[Records from a dataset]
════
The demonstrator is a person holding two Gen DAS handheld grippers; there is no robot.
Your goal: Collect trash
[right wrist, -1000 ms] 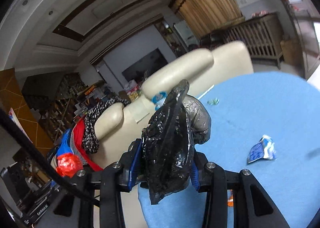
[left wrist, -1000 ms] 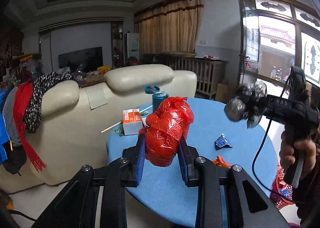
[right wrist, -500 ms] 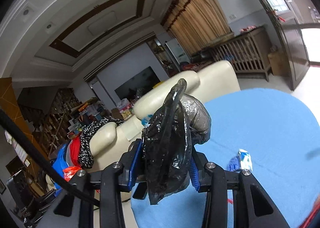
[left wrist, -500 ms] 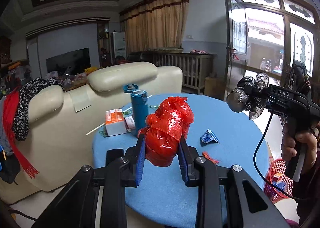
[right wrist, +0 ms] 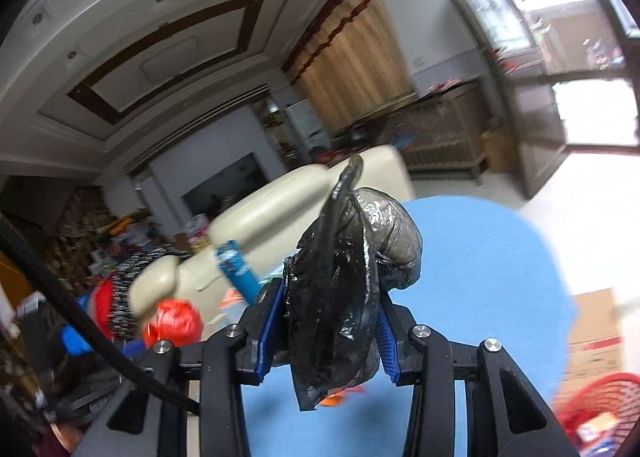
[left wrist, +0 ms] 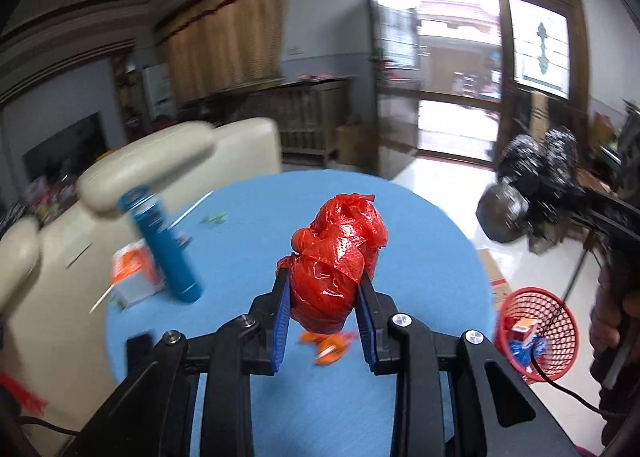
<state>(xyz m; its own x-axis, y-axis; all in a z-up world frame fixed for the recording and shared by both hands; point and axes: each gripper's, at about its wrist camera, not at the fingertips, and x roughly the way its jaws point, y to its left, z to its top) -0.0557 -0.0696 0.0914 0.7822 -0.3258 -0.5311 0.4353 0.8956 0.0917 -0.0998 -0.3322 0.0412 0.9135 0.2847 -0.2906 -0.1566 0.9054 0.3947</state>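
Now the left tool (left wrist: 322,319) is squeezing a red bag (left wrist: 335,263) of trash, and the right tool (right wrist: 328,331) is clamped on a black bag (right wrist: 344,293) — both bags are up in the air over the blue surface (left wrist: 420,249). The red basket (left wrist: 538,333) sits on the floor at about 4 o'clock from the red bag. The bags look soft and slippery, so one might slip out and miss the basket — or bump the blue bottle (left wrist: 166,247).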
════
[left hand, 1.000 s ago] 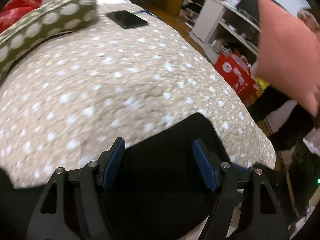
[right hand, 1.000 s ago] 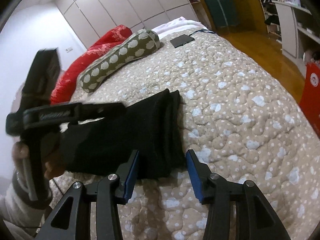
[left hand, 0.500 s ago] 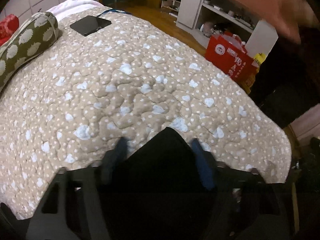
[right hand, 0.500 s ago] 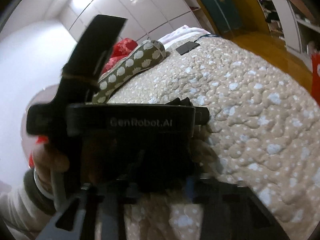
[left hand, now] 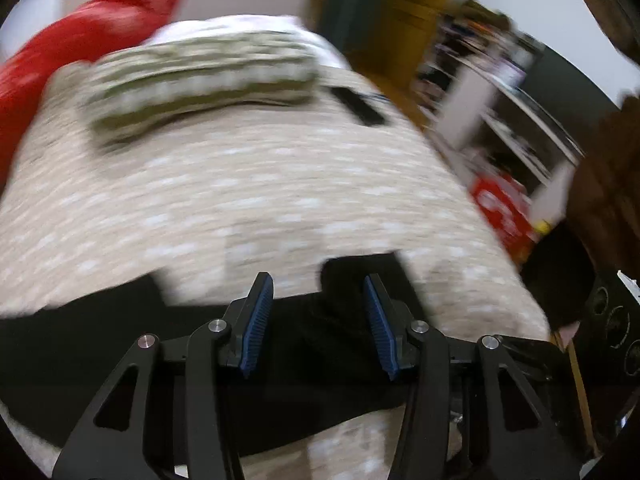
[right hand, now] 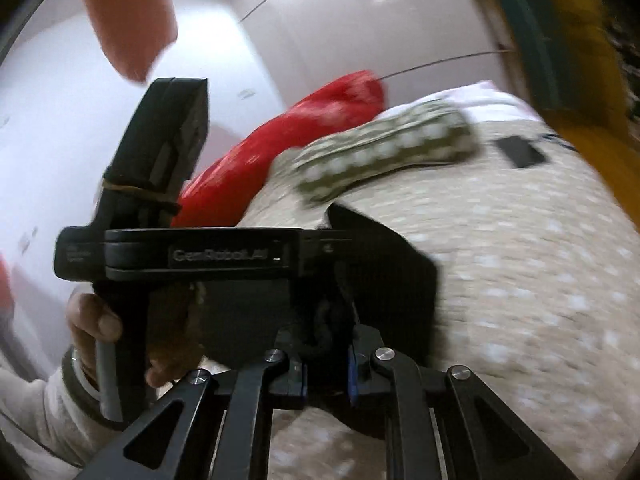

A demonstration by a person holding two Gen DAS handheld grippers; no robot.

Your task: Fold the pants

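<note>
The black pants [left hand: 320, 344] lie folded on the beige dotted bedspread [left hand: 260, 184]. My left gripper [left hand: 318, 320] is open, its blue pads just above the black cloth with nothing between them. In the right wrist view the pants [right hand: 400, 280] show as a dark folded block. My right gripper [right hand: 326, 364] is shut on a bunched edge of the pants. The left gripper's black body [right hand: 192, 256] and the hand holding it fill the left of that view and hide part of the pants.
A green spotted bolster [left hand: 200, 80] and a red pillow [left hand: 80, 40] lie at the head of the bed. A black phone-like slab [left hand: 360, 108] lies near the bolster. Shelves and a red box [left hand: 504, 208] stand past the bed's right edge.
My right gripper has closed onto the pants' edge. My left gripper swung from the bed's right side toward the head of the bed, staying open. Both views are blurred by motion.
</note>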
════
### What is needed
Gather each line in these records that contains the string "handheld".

### Final answer
The demonstrator is a person holding two Gen DAS handheld grippers; there is no robot.
A demonstration by a person holding two Gen DAS handheld grippers; no robot.

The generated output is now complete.